Problem statement> Your output must match the data word for word, with every line included.

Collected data
________________________________________

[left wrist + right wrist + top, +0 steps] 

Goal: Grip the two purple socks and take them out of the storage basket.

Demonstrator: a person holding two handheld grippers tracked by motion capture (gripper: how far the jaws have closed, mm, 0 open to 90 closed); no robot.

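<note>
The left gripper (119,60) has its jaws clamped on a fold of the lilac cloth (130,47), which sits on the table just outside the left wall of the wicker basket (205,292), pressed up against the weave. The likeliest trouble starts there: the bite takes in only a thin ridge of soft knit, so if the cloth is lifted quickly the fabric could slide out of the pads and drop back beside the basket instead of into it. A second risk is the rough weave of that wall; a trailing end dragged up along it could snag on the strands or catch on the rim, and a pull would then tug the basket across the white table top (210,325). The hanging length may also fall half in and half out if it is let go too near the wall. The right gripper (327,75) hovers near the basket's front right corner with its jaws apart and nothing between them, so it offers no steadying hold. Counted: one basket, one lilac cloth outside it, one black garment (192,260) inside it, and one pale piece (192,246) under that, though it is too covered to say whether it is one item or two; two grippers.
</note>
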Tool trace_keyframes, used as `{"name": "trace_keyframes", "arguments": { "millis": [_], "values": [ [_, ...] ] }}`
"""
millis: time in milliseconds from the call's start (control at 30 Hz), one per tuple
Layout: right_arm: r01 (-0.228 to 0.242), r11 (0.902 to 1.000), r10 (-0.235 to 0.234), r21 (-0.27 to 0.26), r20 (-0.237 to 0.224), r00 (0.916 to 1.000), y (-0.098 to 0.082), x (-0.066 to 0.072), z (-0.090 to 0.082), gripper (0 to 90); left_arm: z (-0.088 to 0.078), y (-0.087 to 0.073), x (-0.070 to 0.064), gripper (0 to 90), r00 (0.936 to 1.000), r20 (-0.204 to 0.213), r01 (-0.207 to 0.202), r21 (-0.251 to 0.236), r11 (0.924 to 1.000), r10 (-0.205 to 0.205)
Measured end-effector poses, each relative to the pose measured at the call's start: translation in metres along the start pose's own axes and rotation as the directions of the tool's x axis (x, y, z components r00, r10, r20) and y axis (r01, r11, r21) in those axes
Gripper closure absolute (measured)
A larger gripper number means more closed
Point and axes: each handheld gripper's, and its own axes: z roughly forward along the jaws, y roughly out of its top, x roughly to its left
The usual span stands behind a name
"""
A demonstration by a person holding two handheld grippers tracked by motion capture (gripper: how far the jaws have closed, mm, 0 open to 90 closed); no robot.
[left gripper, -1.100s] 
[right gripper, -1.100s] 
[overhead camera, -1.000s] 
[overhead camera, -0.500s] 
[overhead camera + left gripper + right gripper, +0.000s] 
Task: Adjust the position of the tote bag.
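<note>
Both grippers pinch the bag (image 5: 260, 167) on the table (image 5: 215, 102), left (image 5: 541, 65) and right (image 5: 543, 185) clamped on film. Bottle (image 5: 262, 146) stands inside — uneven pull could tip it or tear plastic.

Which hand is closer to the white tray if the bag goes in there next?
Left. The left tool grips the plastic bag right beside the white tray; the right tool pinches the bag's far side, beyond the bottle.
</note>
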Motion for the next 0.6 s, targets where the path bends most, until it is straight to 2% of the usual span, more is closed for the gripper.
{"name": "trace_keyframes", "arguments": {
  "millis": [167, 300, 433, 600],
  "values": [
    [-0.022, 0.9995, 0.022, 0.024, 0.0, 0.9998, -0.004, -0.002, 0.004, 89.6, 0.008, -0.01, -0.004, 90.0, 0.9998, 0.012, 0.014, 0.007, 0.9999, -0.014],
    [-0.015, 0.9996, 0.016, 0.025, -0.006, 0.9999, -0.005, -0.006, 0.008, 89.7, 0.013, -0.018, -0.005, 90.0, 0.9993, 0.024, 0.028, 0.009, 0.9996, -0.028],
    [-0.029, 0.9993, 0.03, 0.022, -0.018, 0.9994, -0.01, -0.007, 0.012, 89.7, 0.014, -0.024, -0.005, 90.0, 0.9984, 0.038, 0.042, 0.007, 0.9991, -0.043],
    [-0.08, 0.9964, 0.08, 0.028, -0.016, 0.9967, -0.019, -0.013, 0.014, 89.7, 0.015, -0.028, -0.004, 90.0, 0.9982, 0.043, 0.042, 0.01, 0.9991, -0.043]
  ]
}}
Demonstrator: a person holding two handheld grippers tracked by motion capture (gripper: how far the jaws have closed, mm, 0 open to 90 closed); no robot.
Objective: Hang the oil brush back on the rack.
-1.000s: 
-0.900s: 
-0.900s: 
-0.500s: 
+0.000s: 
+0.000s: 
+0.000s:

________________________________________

Written reply>
[left wrist + right wrist + top, +0 steps] 

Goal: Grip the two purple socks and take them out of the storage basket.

Demonstrator: a person holding two handheld grippers tracked by motion capture (gripper: how far the jaws have closed, mm, 0 open to 90 closed); no robot.

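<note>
The left gripper (119,60) has its jaws clamped on a fold of the lilac cloth (130,47), which sits on the table just outside the left wall of the wicker basket (205,292), pressed up against the weave. The likeliest trouble starts there: the bite takes in only a thin ridge of soft knit, so if the cloth is lifted quickly the fabric could slide out of the pads and drop back beside the basket instead of into it. A second risk is the rough weave of that wall; a trailing end dragged up along it could snag on the strands or catch on the rim, and a pull would then tug the basket across the white table top (210,325). The hanging length may also fall half in and half out if it is let go too near the wall. The right gripper (327,75) hovers near the basket's front right corner with its jaws apart and nothing between them, so it offers no steadying hold. Counted: one basket, one lilac cloth outside it, one black garment (192,260) inside it, and one pale piece (192,246) under that, though it is too covered to say whether it is one item or two; two grippers.
</note>
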Tool trace_keyframes, used as `{"name": "trace_keyframes", "arguments": { "millis": [_], "values": [ [_, ...] ] }}`
"""
millis: time in milliseconds from the call's start (control at 30 Hz), one per tuple
Layout: right_arm: r01 (-0.228 to 0.242), r11 (0.902 to 1.000), r10 (-0.235 to 0.234), r21 (-0.27 to 0.26), r20 (-0.237 to 0.224), r00 (0.916 to 1.000), y (-0.098 to 0.082), x (-0.066 to 0.072), z (-0.090 to 0.082), gripper (0 to 90); left_arm: z (-0.088 to 0.078), y (-0.087 to 0.073), x (-0.070 to 0.064), gripper (0 to 90), r00 (0.936 to 1.000), r20 (-0.204 to 0.213), r01 (-0.207 to 0.202), r21 (-0.251 to 0.236), r11 (0.924 to 1.000), r10 (-0.205 to 0.205)
Measured end-effector poses, each relative to the pose measured at the call's start: translation in metres along the start pose's own axes and rotation as the directions of the tool's x axis (x, y, z components r00, r10, r20) and y axis (r01, r11, r21) in those axes
Gripper closure absolute (measured)
A larger gripper number means more closed
Point and axes: each handheld gripper's, and its own axes: z roughly forward along the jaws, y roughly out of its top, x roughly to its left
The usual span stands behind a name
"""
A demonstration by a person holding two handheld grippers tracked by motion capture (gripper: how far the jaws have closed, mm, 0 open to 90 closed); no robot.
[left gripper, -1.100s] 
[right gripper, -1.100s] 
[overhead camera, -1.000s] 
[overhead camera, -0.500s] 
[overhead camera + left gripper + right gripper, +0.000s] 
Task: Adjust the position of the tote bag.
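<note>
Both grippers pinch the bag (image 5: 260, 167) on the table (image 5: 215, 102), left (image 5: 541, 65) and right (image 5: 543, 185) clamped on film. Bottle (image 5: 262, 146) stands inside — uneven pull could tip it or tear plastic.

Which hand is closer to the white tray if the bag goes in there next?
Left. The left tool grips the plastic bag right beside the white tray; the right tool pinches the bag's far side, beyond the bottle.
</note>
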Motion for the next 0.6 s, targets where the path bends most, until it is straight to 2% of the usual span, more is closed for the gripper.
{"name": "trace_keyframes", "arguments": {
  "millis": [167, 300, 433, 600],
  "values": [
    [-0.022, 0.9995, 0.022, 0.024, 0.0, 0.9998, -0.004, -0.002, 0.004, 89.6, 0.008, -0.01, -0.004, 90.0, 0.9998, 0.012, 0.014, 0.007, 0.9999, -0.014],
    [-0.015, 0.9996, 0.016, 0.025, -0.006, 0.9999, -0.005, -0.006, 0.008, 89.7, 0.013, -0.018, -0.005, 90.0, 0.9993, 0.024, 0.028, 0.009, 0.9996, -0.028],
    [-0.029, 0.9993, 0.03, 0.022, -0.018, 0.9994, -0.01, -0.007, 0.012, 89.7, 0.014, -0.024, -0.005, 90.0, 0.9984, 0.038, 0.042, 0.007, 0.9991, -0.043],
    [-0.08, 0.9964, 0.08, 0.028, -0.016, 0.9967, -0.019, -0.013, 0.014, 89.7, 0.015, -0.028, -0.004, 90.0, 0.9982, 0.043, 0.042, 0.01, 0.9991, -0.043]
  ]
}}
Demonstrator: a person holding two handheld grippers tracked by motion capture (gripper: how far the jaws have closed, mm, 0 open to 90 closed); no robot.
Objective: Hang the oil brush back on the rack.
-1.000s: 
-0.900s: 
-0.900s: 
-0.500s: 
+0.000s: 
+0.000s: 
+0.000s:

An answer has been given, and the exercise is complete.